- Exercise aim -
With nothing added or left out, output the listing that follows.

[Opening Stored data section]

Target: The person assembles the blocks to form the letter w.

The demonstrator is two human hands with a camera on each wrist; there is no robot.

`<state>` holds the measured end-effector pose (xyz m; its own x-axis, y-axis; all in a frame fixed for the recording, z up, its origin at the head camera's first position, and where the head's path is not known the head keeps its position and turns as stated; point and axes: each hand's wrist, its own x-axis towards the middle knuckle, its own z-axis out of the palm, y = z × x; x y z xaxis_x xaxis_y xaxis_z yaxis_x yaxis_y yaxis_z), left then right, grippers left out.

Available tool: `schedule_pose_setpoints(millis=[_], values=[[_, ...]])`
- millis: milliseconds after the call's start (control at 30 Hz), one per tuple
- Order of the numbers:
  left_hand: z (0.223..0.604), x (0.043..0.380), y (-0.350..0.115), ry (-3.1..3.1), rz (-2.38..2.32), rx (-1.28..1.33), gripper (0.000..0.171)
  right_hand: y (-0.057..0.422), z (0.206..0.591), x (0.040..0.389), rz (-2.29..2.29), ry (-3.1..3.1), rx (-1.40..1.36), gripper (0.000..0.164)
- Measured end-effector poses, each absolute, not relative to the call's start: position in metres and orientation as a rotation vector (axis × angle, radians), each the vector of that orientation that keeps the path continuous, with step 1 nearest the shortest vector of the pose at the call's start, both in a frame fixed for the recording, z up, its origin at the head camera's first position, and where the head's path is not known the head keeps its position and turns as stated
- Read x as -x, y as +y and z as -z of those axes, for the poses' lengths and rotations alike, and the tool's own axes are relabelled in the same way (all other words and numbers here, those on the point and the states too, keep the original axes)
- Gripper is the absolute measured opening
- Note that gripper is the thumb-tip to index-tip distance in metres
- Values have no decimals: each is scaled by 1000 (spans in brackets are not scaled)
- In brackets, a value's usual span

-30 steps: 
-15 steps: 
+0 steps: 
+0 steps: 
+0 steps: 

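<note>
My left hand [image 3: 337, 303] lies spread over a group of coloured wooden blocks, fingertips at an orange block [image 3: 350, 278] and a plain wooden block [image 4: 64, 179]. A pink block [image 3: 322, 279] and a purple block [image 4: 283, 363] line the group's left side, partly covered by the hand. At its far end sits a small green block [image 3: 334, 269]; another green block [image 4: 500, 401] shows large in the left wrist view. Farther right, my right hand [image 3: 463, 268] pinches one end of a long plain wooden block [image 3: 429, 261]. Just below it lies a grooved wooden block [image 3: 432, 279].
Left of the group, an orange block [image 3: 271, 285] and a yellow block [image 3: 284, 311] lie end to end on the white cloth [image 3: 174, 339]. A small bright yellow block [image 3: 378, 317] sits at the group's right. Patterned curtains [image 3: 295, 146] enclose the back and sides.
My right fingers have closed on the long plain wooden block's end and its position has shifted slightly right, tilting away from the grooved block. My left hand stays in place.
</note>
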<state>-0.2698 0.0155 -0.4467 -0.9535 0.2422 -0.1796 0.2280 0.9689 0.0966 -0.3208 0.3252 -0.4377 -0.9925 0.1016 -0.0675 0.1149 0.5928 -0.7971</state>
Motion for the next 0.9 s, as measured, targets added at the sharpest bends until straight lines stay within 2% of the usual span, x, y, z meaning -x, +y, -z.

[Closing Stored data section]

- Answer below -
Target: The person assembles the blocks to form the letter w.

The demonstrator is two human hands with a camera on each wrist; there is no robot.

`<state>` holds the measured end-effector pose (xyz m; its own x-axis, y-axis; all in a frame fixed for the recording, z up, its origin at the head camera's first position, and where the head's path is not known the head keeps its position and turns as stated; point and axes: each hand's wrist, its own x-axis towards the middle knuckle, its own z-axis out of the palm, y = z × x; x y z xaxis_x xaxis_y xaxis_z yaxis_x yaxis_y yaxis_z), left then right, grippers left out.

Available tool: `schedule_pose_setpoints(millis=[_], values=[[_, ...]])`
- millis: milliseconds after the call's start (control at 30 Hz), one per tuple
- Order of the numbers:
  left_hand: z (0.223..0.604), x (0.043..0.380), y (-0.350..0.115), ry (-3.1..3.1), rz (-2.38..2.32), rx (-1.28..1.33), gripper (0.000..0.171)
  right_hand: y (-0.057..0.422), z (0.206..0.591), x (0.040..0.389), rz (-2.29..2.29), ry (-3.1..3.1), rx (-1.40..1.36), gripper (0.000..0.164)
- Measured end-effector poses, each absolute, not relative to the call's start: position in metres and orientation as a rotation vector (axis × angle, radians), each the vector of that orientation that keeps the path continuous, with step 1 nearest the shortest vector of the pose at the call's start, both in a frame fixed for the recording, z up, its origin at the head camera's first position, and where the head's path is not known the head keeps its position and turns as stated
- Read x as -x, y as +y and z as -z of those axes, for the poses' lengths and rotations alike, and the tool's own axes are relabelled in the same way (all other words and numbers here, those on the point and the states too, keep the original axes)
- Gripper is the absolute measured opening
- Note that gripper is the thumb-tip to index-tip distance in metres
- Values have no decimals: each is scaled by 1000 (spans in brackets are not scaled)
- In brackets, a value's usual span

-30 steps: 
-15 steps: 
+0 steps: 
+0 steps: 
+0 steps: 

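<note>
My left hand [image 3: 337, 303] lies spread over a group of coloured wooden blocks, fingertips at an orange block [image 3: 350, 278] and a plain wooden block [image 4: 64, 179]. A pink block [image 3: 322, 279] and a purple block [image 4: 283, 363] line the group's left side, partly covered by the hand. At its far end sits a small green block [image 3: 334, 269]; another green block [image 4: 500, 401] shows large in the left wrist view. Farther right, my right hand [image 3: 463, 268] pinches one end of a long plain wooden block [image 3: 429, 261]. Just below it lies a grooved wooden block [image 3: 432, 279].
Left of the group, an orange block [image 3: 271, 285] and a yellow block [image 3: 284, 311] lie end to end on the white cloth [image 3: 174, 339]. A small bright yellow block [image 3: 378, 317] sits at the group's right. Patterned curtains [image 3: 295, 146] enclose the back and sides.
My right fingers have closed on the long plain wooden block's end and its position has shifted slightly right, tilting away from the grooved block. My left hand stays in place.
</note>
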<state>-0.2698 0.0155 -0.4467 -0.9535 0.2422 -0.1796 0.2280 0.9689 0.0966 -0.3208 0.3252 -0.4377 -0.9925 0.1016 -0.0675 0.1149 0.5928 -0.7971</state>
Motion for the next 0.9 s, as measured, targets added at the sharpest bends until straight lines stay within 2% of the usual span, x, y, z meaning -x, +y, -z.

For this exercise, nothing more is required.